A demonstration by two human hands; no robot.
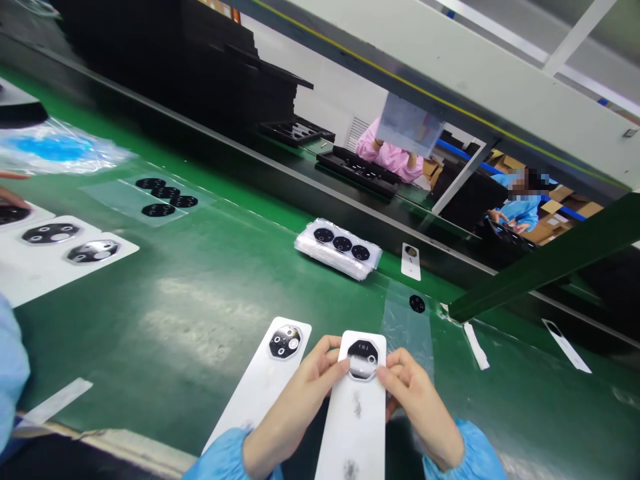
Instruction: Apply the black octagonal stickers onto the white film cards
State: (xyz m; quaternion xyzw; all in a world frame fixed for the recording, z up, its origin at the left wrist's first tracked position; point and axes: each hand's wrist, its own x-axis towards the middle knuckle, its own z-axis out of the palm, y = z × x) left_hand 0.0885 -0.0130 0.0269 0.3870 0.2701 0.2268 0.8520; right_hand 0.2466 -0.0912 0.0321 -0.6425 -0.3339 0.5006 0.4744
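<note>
A long white phone back cover [351, 427] with a shiny black octagonal camera lens plate [363, 360] is held up in front of me, tilted away. My left hand [313, 383] grips its left edge, thumb beside the lens plate. On the opposite edge my right hand [413, 393] pinches the cover, its thumb close to the plate's lower right. Grey smudges mark the cover's white face. Just left of my left hand lies a second white cover [260, 393] with a similar lens plate [285, 342], partly hidden by my forearm.
On the green bench [200, 287] are a stack of clear film [337, 257] bearing black discs, a film sheet [145, 200] with several discs, and more white covers [70, 263] near a co-worker's hand [13, 190]. A green post [545, 260] slants at right; a conveyor lies beyond.
</note>
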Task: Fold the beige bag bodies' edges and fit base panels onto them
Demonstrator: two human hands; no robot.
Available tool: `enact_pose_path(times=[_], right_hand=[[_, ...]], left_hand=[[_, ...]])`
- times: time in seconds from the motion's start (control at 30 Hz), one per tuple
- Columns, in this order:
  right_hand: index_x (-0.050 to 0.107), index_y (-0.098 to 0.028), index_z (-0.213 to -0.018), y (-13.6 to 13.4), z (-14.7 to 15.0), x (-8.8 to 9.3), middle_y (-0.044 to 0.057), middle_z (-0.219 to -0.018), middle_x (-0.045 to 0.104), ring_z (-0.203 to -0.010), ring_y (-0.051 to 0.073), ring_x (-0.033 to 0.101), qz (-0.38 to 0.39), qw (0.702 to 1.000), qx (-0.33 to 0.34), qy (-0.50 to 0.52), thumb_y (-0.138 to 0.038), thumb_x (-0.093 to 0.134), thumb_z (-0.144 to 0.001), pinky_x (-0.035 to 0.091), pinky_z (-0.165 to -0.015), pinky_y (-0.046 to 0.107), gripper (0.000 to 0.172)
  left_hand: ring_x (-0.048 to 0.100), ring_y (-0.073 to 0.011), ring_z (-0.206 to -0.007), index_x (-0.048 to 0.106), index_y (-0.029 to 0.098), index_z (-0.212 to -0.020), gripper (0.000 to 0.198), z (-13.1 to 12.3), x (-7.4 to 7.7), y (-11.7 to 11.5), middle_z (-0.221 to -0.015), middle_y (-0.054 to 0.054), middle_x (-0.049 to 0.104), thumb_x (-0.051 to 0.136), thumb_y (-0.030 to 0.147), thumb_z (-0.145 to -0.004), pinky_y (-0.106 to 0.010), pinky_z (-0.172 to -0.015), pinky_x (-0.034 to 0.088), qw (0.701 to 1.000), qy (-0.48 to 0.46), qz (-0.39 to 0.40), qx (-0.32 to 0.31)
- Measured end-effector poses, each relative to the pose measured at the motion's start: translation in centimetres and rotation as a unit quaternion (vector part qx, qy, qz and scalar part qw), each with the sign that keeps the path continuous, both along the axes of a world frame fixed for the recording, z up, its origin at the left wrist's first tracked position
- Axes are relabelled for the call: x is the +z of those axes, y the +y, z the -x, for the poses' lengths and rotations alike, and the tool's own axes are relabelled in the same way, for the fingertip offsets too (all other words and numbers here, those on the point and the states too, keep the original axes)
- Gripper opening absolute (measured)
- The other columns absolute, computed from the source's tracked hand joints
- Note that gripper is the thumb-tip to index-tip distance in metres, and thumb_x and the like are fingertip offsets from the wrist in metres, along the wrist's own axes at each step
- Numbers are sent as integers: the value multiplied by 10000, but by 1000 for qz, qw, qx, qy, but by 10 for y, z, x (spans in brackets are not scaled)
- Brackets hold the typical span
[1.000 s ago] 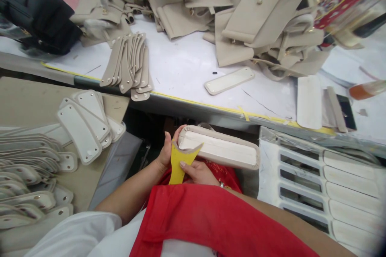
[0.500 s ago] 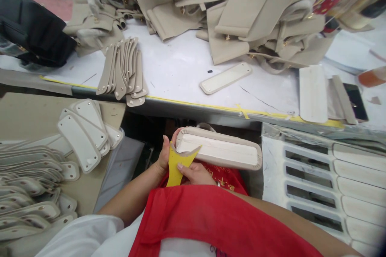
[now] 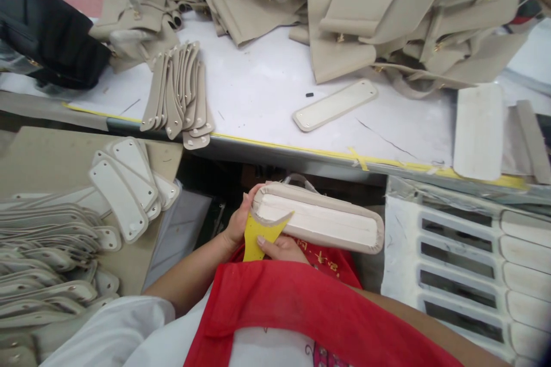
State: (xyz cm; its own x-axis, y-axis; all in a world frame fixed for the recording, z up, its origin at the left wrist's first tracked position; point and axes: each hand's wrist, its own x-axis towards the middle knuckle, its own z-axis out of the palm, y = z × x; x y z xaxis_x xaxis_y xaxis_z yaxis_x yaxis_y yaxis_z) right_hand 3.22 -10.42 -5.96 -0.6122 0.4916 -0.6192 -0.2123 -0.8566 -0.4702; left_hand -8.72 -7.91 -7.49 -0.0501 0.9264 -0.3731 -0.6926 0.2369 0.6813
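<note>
A beige bag (image 3: 321, 215) rests across my lap, its long white base panel facing up and a handle loop showing beyond it. My left hand (image 3: 241, 219) grips the bag's left end, thumb up and the other fingers partly hidden behind it. In my right hand (image 3: 282, 248), thumb on top, is a flat yellow template-like piece (image 3: 266, 232) with a curved-in edge and pointed corners. That edge lies against the left part of the white panel.
Stacked beige strips with studs (image 3: 178, 92) and one loose strip (image 3: 336, 106) lie on the white table (image 3: 253, 80). Beige bags (image 3: 348, 17) pile up behind; a black bag (image 3: 47, 34) stands left. Further strips (image 3: 118, 200) cover a left board. Slotted white panels (image 3: 402, 241) sit right.
The view has shifted slightly, so the table items appear farther right. The yellow piece has turned a little against the bag's left end; both hands keep their holds.
</note>
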Motion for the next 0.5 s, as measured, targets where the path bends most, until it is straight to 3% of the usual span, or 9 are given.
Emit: enact_pose_path(times=[0.17,0.33,0.5], right_hand=[[685,-125,-771,-5,-1,-3,54,-692,688,-691,229,645,-1,1000,-10,-19,-459,749,-575,475,-808,432,393],[680,-132,-795,-7,-4,-5,50,-742,693,-726,218,645,-12,999,-23,-41,-455,753,-571,482,-815,398,399],[651,-144,-776,-8,-4,-2,36,-705,683,-726,232,644,-31,998,-34,-49,-502,749,-548,515,-707,378,436]], left_hand=[[433,-207,-1217,510,220,-1148,421,3,4,1,-1286,-34,518,416,509,-856,-319,-1054,270,998,64,-10,-17],[489,-206,-1132,517,215,-1119,368,5,5,-1,-1212,-48,558,478,453,-841,-309,-1002,317,985,167,-17,-25],[543,-195,-999,499,224,-1114,383,8,4,-1,-1113,-44,592,446,486,-840,-316,-933,369,961,274,-5,-32]])
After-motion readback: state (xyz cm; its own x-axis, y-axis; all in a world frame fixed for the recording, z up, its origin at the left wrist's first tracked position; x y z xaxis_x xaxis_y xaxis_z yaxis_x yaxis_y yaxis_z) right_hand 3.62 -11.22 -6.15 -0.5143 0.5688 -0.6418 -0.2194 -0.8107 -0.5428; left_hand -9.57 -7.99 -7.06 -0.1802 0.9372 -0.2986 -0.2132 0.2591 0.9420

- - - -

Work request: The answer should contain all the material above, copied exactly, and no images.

Solution for this problem:
A demonstration by two human hands; no robot.
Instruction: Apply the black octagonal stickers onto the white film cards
State: (xyz m; quaternion xyzw; all in a world frame fixed for the recording, z up, its origin at the left wrist's first tracked position; point and axes: each hand's wrist, its own x-axis towards the middle knuckle, its own z-axis out of the palm, y = z × x) left_hand 0.0885 -0.0130 0.0269 0.3870 0.2701 0.2268 0.8520; right_hand 0.2466 -0.0912 0.0321 -0.6425 -0.3339 0.5006 0.4744
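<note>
A long white phone back cover [351, 427] with a shiny black octagonal camera lens plate [363, 360] is held up in front of me, tilted away. My left hand [313, 383] grips its left edge, thumb beside the lens plate. On the opposite edge my right hand [413, 393] pinches the cover, its thumb close to the plate's lower right. Grey smudges mark the cover's white face. Just left of my left hand lies a second white cover [260, 393] with a similar lens plate [285, 342], partly hidden by my forearm.
On the green bench [200, 287] are a stack of clear film [337, 257] bearing black discs, a film sheet [145, 200] with several discs, and more white covers [70, 263] near a co-worker's hand [13, 190]. A green post [545, 260] slants at right; a conveyor lies beyond.
</note>
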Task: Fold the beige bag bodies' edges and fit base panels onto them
Demonstrator: two human hands; no robot.
Available tool: `enact_pose_path(times=[_], right_hand=[[_, ...]], left_hand=[[_, ...]])`
- times: time in seconds from the motion's start (control at 30 Hz), one per tuple
- Columns, in this order:
  right_hand: index_x (-0.050 to 0.107), index_y (-0.098 to 0.028), index_z (-0.213 to -0.018), y (-13.6 to 13.4), z (-14.7 to 15.0), x (-8.8 to 9.3), middle_y (-0.044 to 0.057), middle_z (-0.219 to -0.018), middle_x (-0.045 to 0.104), ring_z (-0.203 to -0.010), ring_y (-0.051 to 0.073), ring_x (-0.033 to 0.101), qz (-0.38 to 0.39), qw (0.702 to 1.000), qx (-0.33 to 0.34), qy (-0.50 to 0.52), thumb_y (-0.138 to 0.038), thumb_x (-0.093 to 0.134), thumb_z (-0.144 to 0.001), pinky_x (-0.035 to 0.091), pinky_z (-0.165 to -0.015), pinky_y (-0.046 to 0.107), gripper (0.000 to 0.172)
  left_hand: ring_x (-0.048 to 0.100), ring_y (-0.073 to 0.011), ring_z (-0.206 to -0.007), index_x (-0.048 to 0.106), index_y (-0.029 to 0.098), index_z (-0.212 to -0.020), gripper (0.000 to 0.198), z (-13.1 to 12.3), x (-7.4 to 7.7), y (-11.7 to 11.5), middle_z (-0.221 to -0.015), middle_y (-0.054 to 0.054), middle_x (-0.049 to 0.104), thumb_x (-0.051 to 0.136), thumb_y (-0.030 to 0.147), thumb_z (-0.145 to -0.004), pinky_y (-0.106 to 0.010), pinky_z (-0.172 to -0.015), pinky_x (-0.034 to 0.088), qw (0.701 to 1.000), qy (-0.48 to 0.46), qz (-0.39 to 0.40), qx (-0.32 to 0.31)
- Measured end-effector poses, each relative to the pose measured at the motion's start: translation in centimetres and rotation as a unit quaternion (vector part qx, qy, qz and scalar part qw), each with the sign that keeps the path continuous, both along the axes of a world frame fixed for the recording, z up, its origin at the left wrist's first tracked position
- Axes are relabelled for the call: x is the +z of those axes, y the +y, z the -x, for the poses' lengths and rotations alike, and the tool's own axes are relabelled in the same way, for the fingertip offsets too (all other words and numbers here, those on the point and the states too, keep the original axes)
- Gripper opening absolute (measured)
- The other columns absolute, computed from the source's tracked hand joints
- Note that gripper is the thumb-tip to index-tip distance in metres, and thumb_x and the like are fingertip offsets from the wrist in metres, along the wrist's own axes at each step
- Numbers are sent as integers: the value multiplied by 10000, but by 1000 for qz, qw, qx, qy, but by 10 for y, z, x (spans in brackets are not scaled)
- Brackets hold the typical span
[1.000 s ago] 
[0.500 s ago] 
[now] 
State: (xyz cm; its own x-axis, y-axis; all in a world frame fixed for the recording, z up, its origin at the left wrist's first tracked position; point and axes: each hand's wrist, its own x-axis towards the middle knuckle, its own z-axis out of the palm, y = z × x; x y z xaxis_x xaxis_y xaxis_z yaxis_x yaxis_y yaxis_z) right_hand 3.22 -10.42 -5.96 -0.6122 0.4916 -0.6192 -0.2123 -0.8566 -0.4702; left_hand -8.72 -7.91 -7.49 -0.0501 0.9264 -0.3731 -0.6926 0.2369 0.6813
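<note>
A beige bag (image 3: 321, 215) rests across my lap, its long white base panel facing up and a handle loop showing beyond it. My left hand (image 3: 241, 219) grips the bag's left end, thumb up and the other fingers partly hidden behind it. In my right hand (image 3: 282, 248), thumb on top, is a flat yellow template-like piece (image 3: 266, 232) with a curved-in edge and pointed corners. That edge lies against the left part of the white panel.
Stacked beige strips with studs (image 3: 178, 92) and one loose strip (image 3: 336, 106) lie on the white table (image 3: 253, 80). Beige bags (image 3: 348, 17) pile up behind; a black bag (image 3: 47, 34) stands left. Further strips (image 3: 118, 200) cover a left board. Slotted white panels (image 3: 402, 241) sit right.
The view has shifted slightly, so the table items appear farther right. The yellow piece has turned a little against the bag's left end; both hands keep their holds.
</note>
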Motion for the next 0.5 s, as measured, targets where the path bends most, until it is straight to 3% of the usual span, or 9 are given.
Emit: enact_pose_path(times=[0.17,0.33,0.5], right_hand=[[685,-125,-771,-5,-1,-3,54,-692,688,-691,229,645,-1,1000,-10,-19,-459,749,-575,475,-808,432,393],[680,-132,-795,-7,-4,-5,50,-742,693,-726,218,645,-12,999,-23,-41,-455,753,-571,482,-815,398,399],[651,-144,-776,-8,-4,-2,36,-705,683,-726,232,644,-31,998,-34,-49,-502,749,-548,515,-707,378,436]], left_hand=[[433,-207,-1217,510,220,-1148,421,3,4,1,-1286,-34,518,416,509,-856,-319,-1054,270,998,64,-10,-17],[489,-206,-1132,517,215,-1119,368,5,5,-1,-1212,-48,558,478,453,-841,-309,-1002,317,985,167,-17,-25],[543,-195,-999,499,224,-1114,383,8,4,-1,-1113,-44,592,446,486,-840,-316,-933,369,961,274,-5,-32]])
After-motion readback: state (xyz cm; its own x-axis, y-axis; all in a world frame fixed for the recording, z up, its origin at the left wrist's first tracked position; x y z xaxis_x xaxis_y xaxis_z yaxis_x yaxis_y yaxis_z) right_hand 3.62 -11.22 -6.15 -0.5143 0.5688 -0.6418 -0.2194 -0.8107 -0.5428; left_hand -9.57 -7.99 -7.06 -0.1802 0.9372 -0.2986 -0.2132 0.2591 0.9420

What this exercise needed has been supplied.